PIENSOS PAVO

Por Marisol Fernández Puyot

El caballo un animal noble, que en sus años jóvenes tiene fuerza y potencia y a medida que pasan los años se va volviendo dócil, tranquilo y confiado. El carácter de los caballos varía según la razas como pasa con otros animales naturalizados, los perros. Para las terapias ecuestres se necesitan caballos poco asustadizos, mansos y tranquilos por lo que para ello se utilizan caballos mayores. Deben tener un dorso fuerte y un movimiento rítmico por lo que tienen que estar musculados, bien alimentados y trabajados.

Hay muchas investigaciones que certifican la mejoría de las personas con las terapias ecuestres y demuestran como caballo y jinete se unifican en un mismo ritmo cardíaco en una plena conexión. El caballo a diferencia de otros animales de terapia es un rehabilitador del aparato locomotor, esto es gracias al calor que desprende, su calor corporal es superior al del humano y en movimiento aumenta aún más. Este calor sirve para distender músculos y ligamentos del cinturón pélvico y las piernas. Los estímulos que emite el lomo del caballo, se pasan por todo el sistema musculo-esquelético a la médula espinal hasta el cerebro añadiendo un nuevo patrón de marcha. Este patrón de marcha tridimensional se produce porque el caballo mueve la pelvis del paciente de la misma forma que si estuviera caminando.

En todos los artículos que podemos encontrar que hablan sobre las terapias ecuestres  o de los caballos de terapia nos citan los muchos beneficios que tienen que son múltiples, pero yo no quiero repetir lo que todo el mundo conoce, me gustaría contar la motivación que produce a todas las personas que aman a este animal. Yo como equinoterapeuta de la asociación Teanima he visto lo increíble que puede llegar a ser la motivación que puede tener en algunos pacientes, la felicidad que les produce y cómo a través del caballo llegan a conseguir de manera más rápida sus objetivos terapéuticos. A parte me gustaría explicar si pudiera cómo llegan hasta el fondo de nosotros, me gustaría contar con palabras las sensaciones de libertad y el sentimiento de naturaleza que transportan. Esto junto con el ejercicio, las endorfinas, la relajación, hacen que disminuya el estrés y la ansiedad. Otra de las cosas que los animales provocan es la bajada de la presión arterial y de las pulsaciones al acariciarlos. No hay nada como acariciar al caballo sobre todo como gratificación por un buen trabajo.

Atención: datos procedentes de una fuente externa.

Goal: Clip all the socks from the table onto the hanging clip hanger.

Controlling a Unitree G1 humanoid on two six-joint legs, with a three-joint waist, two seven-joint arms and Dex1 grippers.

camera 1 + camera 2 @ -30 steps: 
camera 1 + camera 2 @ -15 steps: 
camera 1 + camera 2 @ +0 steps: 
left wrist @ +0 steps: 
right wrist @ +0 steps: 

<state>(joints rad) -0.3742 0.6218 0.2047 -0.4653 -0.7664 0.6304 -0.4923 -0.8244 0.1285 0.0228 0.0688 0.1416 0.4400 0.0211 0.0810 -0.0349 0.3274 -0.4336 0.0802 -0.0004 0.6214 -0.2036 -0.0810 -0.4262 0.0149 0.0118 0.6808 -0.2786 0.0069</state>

El caballo de terapia es un mero instrumento para alcanzar objetivos terapeúticos en los pacientes. Esta es la definición, pero “instrumento” es una palabra fría para describir la labor que realiza. Su labor es mucho más que eso, un caballo de terapia puede llegar a predecir un ataque del paciente, con esa sensibilidad reconoce el estado de ánimo del que lleva encima, si el jinete se encuentra nervioso éste lo notará, notará sus miedos así como la relajación y la felicidad, de ahí esa conexión de la que se habla que tienen caballo y jinete. El caballo es un animal social, necesita la compañía de otros caballos o del ser humano. Si tú te entregas a él, él te lo dará todo, te dejará entrar en su grupo. Cuando conectas, llegas a conseguir la mejor terapia donde se potencia la autoestima se mejoran las relaciones sociales y la empatía.

Desde aquí quiero promover esta relación con el caballo. Con otros animales de compañía suele existir con mayor facilidad, pero con el caballo solo existe sometimiento al montar, no gozamos de su presencia, simplemente es un mero instrumento para conseguir nuestras metas en el mundo deportivo y competitivo que es la equitación.

Tenemos que encontrar ese vínculo de alto sentimiento emocional en el que compartir nuestras emociones, estado de ánimo y miedos, para hallarnos, conocernos y crecer como personas.